__Exercise details__
Of the entries below, restate word for word only the section that runs from the line with "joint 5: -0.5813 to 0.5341" to the line with "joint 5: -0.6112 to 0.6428", counting both ends.

__Material for this exercise__
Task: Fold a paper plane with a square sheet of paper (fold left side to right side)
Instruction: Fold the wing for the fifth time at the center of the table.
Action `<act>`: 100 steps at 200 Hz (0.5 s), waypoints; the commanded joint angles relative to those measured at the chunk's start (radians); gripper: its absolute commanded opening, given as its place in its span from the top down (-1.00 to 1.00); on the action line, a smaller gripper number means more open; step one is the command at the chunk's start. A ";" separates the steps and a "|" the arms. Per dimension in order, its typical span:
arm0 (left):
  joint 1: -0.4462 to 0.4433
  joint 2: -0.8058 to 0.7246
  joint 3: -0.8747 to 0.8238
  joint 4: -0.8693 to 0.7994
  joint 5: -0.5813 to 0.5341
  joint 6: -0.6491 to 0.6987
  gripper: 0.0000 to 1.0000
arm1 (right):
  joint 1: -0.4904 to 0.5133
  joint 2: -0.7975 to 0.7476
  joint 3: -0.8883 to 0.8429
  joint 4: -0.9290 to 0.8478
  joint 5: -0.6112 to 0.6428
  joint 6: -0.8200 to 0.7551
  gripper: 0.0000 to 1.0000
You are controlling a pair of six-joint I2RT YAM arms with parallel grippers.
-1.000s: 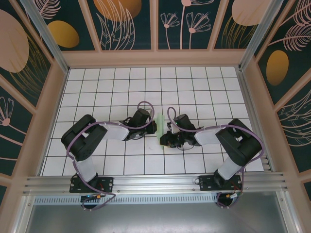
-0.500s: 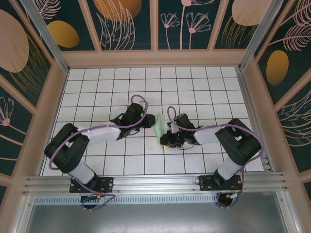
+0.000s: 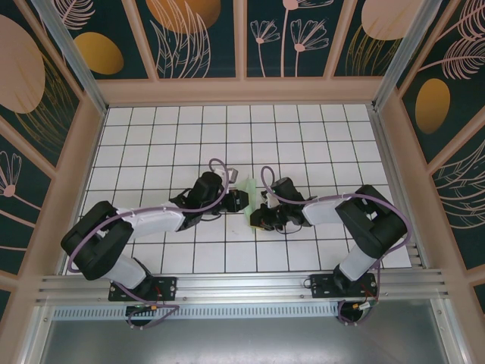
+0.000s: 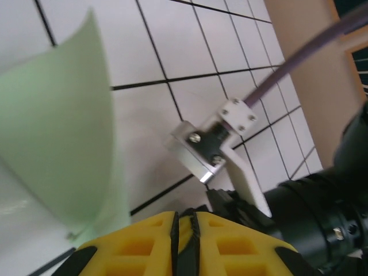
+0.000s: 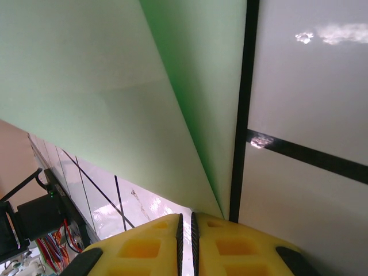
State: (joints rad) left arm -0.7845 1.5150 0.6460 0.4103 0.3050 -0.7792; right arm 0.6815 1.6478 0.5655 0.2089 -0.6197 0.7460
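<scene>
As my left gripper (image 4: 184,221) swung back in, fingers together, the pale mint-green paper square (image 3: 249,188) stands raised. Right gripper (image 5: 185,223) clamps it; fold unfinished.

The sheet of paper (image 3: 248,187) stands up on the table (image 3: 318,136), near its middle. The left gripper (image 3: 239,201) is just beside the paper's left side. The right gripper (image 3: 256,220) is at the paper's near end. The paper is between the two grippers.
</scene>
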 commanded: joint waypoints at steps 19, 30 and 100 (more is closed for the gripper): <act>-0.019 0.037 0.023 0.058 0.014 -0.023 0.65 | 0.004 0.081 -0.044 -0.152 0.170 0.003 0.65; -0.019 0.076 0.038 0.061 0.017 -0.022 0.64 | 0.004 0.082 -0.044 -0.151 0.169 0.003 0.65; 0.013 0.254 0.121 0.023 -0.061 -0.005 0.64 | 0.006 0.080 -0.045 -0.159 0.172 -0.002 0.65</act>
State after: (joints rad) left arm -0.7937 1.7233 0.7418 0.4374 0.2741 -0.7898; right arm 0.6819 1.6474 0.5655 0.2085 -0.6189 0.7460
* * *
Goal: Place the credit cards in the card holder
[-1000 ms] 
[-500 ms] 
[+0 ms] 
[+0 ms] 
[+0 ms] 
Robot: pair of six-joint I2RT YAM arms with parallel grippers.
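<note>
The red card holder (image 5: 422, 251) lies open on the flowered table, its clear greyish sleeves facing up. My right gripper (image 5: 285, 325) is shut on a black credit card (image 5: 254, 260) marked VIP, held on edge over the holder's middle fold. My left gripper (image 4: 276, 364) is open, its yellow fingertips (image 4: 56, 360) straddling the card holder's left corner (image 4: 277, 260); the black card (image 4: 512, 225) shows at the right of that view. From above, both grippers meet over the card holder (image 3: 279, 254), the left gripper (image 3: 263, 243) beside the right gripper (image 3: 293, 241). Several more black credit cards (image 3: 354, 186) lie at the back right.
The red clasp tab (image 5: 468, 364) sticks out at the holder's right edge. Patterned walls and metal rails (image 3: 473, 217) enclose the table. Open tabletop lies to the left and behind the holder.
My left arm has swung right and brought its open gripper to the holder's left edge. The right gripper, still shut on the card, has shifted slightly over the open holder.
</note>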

__Output below__
  joint 5: -0.5813 to 0.5341
  joint 6: -0.6491 to 0.6987
  gripper: 0.0000 to 1.0000
arm1 (right):
  joint 1: -0.4904 to 0.5133
  joint 2: -0.7975 to 0.7476
  joint 3: -0.8883 to 0.8429
  joint 4: -0.9290 to 0.8478
  joint 5: -0.6112 to 0.6428

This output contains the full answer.